A supernova, like many phenomena in physics, is cyclical. The larger the star, the faster it consumes its energy and so the shorter its lifespan. The biggest and brightest stars will live fast and die young. This is just a fact of the cosmos. However, what follows from a massive star’s death is quite amazing for a number of reasons; a supernova, through the very process of destruction, will create all the heavier elements that are needed to eventually form planets such as Earth and indeed carbon based life-forms. This is the essence of the idea that we are all made from stardust. Of course the explosion and subsequent shockwave from a supernova can also be the trigger for igniting interstellar dust and gas clouds which will go on to form new stars both massive and medium, like our own Sun.
The text at the back of Supernova by Olmo González Moriana is quite revealing – and a welcome change – in that one paragraph (authored by Daniel Mediavilla) explains the potential for supernovae to affect the planet Earth, while the second paragraph authored by Patricia Reguero Ríos, describes the premise for the book itself. It turns out that Patricia is the smiling and sometimes frowning model throughout the book, indeed she is the catalyst for the supernova. But what of the supernova? Quite intriguingly, the stellar explosion is a metaphor for hers and Olmo’s relationship exploding and causing shockwaves through their own space and time.She writes: “Because Supernova is the story of many ruptures. We broke up a relationship. We broke up plans. We broke up a family.” This is a complicated honesty, a messy tale of chain reactions, and once we reach this information at the end of the book the tendency is to start at the beginning again and re-live each picture in a new light.

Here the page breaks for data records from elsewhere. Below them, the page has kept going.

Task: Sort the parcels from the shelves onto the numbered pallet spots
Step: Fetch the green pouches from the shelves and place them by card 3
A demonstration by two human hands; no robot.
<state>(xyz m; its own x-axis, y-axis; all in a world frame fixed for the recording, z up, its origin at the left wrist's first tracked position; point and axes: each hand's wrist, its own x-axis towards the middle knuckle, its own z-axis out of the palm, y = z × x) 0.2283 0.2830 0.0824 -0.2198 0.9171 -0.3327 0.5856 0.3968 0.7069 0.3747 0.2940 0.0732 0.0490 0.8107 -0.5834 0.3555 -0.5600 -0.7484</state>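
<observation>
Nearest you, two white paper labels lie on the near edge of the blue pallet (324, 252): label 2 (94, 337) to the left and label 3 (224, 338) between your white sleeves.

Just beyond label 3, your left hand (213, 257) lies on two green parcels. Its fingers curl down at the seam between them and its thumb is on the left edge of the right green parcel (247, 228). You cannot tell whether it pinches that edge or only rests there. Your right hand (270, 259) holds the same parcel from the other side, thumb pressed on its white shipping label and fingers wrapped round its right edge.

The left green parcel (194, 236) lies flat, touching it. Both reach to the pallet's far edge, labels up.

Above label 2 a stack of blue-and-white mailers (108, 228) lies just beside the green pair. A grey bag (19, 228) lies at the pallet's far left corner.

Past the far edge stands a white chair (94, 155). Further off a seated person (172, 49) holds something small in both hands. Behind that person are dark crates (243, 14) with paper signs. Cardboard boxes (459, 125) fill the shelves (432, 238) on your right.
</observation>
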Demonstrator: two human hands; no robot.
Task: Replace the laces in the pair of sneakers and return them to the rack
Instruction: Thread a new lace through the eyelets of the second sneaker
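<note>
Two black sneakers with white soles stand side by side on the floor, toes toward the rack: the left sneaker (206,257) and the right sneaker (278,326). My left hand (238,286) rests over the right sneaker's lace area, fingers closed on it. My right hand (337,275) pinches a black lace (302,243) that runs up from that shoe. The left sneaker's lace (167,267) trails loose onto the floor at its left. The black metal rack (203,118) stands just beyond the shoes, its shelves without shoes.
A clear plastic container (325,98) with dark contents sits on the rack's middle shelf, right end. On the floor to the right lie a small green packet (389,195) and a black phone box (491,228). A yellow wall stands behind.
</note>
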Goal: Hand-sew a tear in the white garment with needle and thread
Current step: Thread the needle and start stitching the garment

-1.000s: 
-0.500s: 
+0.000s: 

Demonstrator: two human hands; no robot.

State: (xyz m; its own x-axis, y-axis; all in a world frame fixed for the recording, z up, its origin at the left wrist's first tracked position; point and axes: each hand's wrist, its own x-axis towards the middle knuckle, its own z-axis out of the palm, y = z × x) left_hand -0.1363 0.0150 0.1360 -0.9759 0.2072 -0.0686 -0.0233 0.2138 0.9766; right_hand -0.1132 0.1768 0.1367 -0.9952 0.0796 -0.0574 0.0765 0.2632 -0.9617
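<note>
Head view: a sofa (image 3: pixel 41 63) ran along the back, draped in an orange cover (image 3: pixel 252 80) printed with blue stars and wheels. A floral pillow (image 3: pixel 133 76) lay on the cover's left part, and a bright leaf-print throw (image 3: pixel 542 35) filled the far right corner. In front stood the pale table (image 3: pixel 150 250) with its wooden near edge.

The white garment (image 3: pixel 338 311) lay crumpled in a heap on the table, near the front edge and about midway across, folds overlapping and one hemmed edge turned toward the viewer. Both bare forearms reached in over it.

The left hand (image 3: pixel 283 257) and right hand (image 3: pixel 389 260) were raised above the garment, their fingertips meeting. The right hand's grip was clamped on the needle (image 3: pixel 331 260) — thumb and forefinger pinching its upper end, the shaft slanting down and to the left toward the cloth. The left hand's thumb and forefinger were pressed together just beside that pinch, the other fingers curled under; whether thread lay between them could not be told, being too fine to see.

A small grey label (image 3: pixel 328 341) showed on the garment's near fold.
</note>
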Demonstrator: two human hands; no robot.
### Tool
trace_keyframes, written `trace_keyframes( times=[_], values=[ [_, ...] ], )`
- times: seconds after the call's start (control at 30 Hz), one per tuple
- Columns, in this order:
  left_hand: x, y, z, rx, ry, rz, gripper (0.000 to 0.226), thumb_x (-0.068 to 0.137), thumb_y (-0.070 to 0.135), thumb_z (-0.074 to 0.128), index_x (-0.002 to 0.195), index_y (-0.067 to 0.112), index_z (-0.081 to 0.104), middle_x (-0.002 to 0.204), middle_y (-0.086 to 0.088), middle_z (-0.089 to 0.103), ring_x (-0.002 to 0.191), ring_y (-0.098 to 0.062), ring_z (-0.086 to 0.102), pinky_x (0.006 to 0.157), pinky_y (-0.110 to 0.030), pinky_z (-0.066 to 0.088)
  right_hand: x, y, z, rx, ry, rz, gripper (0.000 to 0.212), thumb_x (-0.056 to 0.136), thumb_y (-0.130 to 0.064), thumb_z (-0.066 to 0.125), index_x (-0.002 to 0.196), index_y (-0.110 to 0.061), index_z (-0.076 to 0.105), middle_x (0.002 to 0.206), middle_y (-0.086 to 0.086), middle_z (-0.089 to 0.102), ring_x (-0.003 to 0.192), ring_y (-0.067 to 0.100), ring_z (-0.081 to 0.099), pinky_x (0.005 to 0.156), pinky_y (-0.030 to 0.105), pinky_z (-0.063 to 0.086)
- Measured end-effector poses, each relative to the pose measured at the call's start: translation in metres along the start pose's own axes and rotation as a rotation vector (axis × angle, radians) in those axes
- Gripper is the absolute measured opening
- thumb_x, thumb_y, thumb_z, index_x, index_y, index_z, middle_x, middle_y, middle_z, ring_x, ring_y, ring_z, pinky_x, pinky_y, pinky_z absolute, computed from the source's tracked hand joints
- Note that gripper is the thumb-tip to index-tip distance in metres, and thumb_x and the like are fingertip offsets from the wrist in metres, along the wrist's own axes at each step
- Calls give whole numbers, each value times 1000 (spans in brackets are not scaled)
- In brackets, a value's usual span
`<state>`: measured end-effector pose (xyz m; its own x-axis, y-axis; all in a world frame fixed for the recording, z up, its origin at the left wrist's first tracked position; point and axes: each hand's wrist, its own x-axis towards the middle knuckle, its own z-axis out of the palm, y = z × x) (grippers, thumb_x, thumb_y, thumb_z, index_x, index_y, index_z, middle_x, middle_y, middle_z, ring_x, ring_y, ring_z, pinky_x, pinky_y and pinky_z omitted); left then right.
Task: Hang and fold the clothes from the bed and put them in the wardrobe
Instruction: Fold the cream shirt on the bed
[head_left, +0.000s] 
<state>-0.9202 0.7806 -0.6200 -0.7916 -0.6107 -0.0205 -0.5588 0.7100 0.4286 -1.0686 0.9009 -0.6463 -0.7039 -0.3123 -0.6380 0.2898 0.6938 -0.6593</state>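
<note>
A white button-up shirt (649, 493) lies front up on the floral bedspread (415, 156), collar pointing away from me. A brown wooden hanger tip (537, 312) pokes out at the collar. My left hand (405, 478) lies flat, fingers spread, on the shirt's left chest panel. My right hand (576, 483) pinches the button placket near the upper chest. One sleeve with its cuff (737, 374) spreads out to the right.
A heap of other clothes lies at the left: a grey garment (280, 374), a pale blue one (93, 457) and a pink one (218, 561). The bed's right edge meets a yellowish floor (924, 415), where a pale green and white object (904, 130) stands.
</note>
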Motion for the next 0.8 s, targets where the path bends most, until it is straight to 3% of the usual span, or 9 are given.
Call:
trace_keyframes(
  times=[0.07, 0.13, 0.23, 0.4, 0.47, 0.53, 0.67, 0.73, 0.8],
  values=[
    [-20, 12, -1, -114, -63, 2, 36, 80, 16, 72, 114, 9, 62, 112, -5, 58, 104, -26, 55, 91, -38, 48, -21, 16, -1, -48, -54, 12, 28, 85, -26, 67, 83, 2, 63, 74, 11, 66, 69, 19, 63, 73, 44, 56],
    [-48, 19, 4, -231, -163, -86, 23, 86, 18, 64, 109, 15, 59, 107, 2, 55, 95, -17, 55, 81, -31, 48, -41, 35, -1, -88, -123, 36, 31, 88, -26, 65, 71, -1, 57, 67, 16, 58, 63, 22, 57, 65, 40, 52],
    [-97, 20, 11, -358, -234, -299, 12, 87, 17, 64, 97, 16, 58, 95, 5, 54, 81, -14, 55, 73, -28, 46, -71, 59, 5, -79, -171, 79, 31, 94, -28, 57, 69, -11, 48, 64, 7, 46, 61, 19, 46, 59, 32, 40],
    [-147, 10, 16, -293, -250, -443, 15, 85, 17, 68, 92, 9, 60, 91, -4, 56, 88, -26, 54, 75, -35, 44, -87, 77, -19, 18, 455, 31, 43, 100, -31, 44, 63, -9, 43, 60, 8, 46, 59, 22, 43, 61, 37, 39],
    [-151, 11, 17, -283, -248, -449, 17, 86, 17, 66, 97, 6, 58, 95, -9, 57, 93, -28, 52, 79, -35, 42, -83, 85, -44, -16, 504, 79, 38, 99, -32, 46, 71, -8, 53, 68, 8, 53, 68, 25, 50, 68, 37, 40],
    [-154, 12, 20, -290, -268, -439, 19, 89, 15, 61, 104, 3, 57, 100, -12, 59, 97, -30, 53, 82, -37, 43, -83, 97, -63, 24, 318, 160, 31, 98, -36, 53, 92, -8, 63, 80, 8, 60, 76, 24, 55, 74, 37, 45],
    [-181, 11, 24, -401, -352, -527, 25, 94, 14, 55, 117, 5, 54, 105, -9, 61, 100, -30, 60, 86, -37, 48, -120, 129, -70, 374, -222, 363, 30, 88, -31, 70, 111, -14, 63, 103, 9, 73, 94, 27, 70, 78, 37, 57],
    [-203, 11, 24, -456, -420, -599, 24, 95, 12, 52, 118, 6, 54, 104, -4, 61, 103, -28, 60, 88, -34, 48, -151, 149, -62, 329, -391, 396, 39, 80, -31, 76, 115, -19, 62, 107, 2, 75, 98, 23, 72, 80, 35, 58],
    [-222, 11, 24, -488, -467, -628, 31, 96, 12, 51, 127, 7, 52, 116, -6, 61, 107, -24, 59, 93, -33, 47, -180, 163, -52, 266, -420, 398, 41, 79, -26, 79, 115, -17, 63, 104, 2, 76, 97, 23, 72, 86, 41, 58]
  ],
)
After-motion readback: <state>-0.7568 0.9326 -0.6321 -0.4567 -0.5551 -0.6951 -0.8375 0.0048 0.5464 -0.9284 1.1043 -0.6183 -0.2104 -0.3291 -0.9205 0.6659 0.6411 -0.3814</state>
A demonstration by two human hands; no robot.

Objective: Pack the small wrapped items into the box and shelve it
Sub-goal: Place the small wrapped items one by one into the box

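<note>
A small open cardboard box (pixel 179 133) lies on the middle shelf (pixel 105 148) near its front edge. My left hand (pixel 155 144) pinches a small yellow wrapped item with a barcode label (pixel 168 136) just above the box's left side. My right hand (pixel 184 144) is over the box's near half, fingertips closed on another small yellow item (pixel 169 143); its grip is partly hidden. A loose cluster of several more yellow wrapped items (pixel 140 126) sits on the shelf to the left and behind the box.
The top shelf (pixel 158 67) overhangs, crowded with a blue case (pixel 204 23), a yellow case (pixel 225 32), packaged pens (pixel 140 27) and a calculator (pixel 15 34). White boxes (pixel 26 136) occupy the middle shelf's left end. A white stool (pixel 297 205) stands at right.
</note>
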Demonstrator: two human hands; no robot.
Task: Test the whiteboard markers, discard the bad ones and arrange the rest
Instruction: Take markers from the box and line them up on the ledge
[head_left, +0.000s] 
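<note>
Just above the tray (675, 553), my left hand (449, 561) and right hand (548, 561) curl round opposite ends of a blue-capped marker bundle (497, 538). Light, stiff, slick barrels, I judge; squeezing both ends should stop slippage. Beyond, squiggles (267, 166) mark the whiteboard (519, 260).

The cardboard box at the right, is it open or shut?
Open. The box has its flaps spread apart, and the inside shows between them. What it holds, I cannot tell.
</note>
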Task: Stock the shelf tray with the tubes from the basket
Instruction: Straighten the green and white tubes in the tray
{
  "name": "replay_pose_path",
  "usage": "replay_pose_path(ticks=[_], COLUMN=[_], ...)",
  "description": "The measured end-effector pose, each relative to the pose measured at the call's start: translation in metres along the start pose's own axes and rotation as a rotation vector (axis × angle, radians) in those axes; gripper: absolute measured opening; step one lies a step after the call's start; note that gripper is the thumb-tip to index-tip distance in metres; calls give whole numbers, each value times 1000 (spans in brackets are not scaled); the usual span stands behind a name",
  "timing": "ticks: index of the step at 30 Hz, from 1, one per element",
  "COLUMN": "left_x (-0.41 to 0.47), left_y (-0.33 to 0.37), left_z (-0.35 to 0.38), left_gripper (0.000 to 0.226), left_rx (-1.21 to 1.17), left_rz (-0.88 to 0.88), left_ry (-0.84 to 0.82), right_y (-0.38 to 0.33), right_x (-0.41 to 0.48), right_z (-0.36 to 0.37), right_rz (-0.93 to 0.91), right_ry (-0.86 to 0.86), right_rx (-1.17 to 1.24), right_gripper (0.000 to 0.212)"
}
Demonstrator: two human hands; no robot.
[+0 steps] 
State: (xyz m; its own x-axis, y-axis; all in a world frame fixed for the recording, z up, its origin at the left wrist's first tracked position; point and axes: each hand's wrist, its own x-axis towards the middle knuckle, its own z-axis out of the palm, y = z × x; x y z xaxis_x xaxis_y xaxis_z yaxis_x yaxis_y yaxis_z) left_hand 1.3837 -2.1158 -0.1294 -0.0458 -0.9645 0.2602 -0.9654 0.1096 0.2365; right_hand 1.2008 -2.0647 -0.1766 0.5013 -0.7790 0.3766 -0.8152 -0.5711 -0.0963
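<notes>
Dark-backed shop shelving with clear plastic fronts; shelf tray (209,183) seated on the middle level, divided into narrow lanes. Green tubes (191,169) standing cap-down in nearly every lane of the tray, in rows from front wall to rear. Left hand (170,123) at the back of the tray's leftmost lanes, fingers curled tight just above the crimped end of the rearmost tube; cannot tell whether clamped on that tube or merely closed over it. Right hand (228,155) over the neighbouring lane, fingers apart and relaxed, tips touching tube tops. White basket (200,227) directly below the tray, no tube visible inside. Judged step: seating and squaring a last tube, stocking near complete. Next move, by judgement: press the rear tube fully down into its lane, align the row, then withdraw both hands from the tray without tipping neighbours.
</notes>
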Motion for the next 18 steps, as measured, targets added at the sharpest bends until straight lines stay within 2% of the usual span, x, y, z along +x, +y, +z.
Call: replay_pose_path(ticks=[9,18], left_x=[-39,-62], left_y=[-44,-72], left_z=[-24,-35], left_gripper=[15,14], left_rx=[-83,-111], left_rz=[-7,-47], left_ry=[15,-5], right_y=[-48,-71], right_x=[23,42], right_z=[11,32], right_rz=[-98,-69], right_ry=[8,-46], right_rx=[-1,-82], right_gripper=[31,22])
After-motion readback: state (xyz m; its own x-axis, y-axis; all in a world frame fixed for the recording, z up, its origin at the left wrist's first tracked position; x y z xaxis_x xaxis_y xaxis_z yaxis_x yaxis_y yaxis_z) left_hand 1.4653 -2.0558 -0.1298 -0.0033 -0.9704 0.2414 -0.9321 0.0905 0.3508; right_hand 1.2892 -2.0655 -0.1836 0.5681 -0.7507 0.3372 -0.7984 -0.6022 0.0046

The series of images which comprise Supernova are varied with pixelated screenshots; sequential gestures; still life arrangements that play with cosmological imagery such as galaxies in the form of saw dust, or fruit that remind us of the planets; soft luxuriant textures in extreme close-up that can represent primordial swamps, interstellar clouds or sexual juices. Interspersed are broken domestic objects that include wires and walls and picture hooks. All of these play off the portraits of Patricia very well, as her humanity is necessary to support the desolation of the cold object-filled landscape.
A recurring visual motif is used throughout Supernova in the form of a mole on the skin – whose skin it does not matter – but it continues a repetition of circular forms and acts as a reminder of the general tone of the book: that it is sensual, dark, insidious, flawed, celebratory, repetitious and above all very human. By layering visual and psychological puns with such contradictory meanings, González has authored a genuine love story for the 21st century.On a final note, it is worth pointing out that this book was made possible through crowdfunding as well as the Blank Paper School of Madrid who are given due credit, and deservedly so, as the production value and design are equally impressive.